- Visegrád Group
- Observed by: Poland; Czechia; Slovakia; Hungary;
- Type: International
- Significance: Civil awareness day
- Date: 15 February
- Next time: 15 February 2026
- Frequency: Annual

= International Visegrád Day =

European day celebrating intergovernmental cooperation

International Visegrád Day commemorates the anniversary of the meeting of the presidents of Poland and Czechoslovakia and the prime minister of Hungary at Visegrád Castle on 15 February 1991. It is celebrated on 15 February every year. It was initiated by the International Visegrad Fund along with public service media from Visegrád Group countries (Telewizja Polska, Polskie Radio, Česká televize, Český rozhlas, Rozhlas a televízia Slovenska, Médiaszolgáltatás-támogató és Vagyonkezelő Alap) and established by memorandum of understanding between public service media form Visegrád Group countries on 18 June 2015.

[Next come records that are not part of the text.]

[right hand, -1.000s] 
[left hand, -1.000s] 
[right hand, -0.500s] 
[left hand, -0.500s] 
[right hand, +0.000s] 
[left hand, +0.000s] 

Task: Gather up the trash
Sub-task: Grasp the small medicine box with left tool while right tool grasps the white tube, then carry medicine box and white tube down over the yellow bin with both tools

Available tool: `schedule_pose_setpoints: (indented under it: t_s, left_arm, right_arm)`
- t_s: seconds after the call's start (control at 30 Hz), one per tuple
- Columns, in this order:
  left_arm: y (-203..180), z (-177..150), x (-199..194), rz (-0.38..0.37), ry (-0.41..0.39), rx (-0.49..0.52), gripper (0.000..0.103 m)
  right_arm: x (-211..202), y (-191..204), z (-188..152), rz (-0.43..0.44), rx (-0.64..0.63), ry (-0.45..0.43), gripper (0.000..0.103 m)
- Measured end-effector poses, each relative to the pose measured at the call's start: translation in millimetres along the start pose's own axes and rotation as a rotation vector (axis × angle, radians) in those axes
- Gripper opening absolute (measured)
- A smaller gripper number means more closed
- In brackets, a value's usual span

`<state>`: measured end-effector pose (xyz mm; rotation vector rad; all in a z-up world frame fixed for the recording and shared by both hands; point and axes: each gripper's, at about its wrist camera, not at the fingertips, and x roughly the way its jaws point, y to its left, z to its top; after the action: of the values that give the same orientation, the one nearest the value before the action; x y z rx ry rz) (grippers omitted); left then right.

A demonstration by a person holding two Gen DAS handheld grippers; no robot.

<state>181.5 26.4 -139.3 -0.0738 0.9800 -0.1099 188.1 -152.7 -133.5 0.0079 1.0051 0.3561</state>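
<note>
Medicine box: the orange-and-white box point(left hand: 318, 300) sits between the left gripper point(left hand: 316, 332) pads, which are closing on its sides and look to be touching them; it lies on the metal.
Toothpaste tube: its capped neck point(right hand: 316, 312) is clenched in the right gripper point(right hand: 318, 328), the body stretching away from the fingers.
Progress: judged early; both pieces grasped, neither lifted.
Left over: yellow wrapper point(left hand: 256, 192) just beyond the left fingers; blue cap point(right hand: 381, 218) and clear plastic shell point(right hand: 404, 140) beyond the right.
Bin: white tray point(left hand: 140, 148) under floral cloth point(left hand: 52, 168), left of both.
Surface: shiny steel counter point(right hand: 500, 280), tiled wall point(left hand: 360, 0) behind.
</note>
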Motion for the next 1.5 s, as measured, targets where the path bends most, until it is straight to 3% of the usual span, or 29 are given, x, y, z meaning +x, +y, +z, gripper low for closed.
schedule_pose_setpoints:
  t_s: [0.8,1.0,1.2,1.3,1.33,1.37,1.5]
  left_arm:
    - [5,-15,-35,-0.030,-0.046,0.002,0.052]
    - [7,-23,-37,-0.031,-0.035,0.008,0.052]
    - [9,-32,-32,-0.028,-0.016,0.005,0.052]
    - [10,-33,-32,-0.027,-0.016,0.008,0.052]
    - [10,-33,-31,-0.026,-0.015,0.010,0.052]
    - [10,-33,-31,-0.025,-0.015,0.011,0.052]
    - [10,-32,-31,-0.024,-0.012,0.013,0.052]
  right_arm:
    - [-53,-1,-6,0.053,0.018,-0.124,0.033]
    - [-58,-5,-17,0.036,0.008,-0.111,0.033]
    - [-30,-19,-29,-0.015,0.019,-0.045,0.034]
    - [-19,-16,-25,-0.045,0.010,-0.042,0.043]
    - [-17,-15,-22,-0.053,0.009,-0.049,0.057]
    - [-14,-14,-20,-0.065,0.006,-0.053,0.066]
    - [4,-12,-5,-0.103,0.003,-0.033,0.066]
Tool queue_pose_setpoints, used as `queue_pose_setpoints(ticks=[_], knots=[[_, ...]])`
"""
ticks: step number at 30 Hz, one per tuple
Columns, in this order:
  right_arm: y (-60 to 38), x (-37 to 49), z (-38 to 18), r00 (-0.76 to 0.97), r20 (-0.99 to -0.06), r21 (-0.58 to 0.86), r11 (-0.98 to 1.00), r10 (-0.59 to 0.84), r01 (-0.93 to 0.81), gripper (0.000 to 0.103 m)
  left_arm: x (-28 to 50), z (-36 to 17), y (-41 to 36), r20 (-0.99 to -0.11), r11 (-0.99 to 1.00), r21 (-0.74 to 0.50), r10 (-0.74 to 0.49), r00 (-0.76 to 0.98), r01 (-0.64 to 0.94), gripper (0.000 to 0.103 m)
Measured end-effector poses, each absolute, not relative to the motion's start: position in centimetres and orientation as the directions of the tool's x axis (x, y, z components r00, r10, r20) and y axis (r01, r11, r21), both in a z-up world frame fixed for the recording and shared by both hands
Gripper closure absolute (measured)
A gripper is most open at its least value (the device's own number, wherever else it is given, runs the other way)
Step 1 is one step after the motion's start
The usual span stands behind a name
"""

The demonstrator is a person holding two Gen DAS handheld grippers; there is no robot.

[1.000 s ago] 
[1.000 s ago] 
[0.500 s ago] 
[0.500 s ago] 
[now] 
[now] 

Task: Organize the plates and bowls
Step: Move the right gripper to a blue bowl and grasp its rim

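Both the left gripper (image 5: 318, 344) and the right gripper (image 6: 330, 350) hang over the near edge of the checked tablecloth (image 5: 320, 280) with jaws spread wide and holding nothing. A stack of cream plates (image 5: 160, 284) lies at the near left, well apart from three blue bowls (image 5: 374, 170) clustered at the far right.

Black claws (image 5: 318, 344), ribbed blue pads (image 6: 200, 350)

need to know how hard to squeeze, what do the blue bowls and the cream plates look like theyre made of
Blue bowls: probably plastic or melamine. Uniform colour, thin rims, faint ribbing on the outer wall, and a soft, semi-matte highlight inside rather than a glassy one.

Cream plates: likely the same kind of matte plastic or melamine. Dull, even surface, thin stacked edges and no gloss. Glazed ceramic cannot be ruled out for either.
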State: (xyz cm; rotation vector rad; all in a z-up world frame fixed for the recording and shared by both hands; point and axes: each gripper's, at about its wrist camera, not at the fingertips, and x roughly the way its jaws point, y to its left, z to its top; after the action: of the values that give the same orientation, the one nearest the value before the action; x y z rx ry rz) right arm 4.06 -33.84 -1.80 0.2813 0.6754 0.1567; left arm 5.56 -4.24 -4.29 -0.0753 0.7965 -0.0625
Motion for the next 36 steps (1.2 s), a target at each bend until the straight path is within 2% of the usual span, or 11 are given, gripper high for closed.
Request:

The aim of establishing the day is to underline historical and social ties binding the people and institutions of Poland, Czechia, Slovakia, and Hungary, and to promote their cooperation. Public service media of Visegrád Group countries celebrate this day by broadcasting content that supports cooperation between the four states and underlines common issues and problems.

The first Visegrád Day was celebrated on 15 February 2016, on the 25th anniversary of the original meeting, in 1991.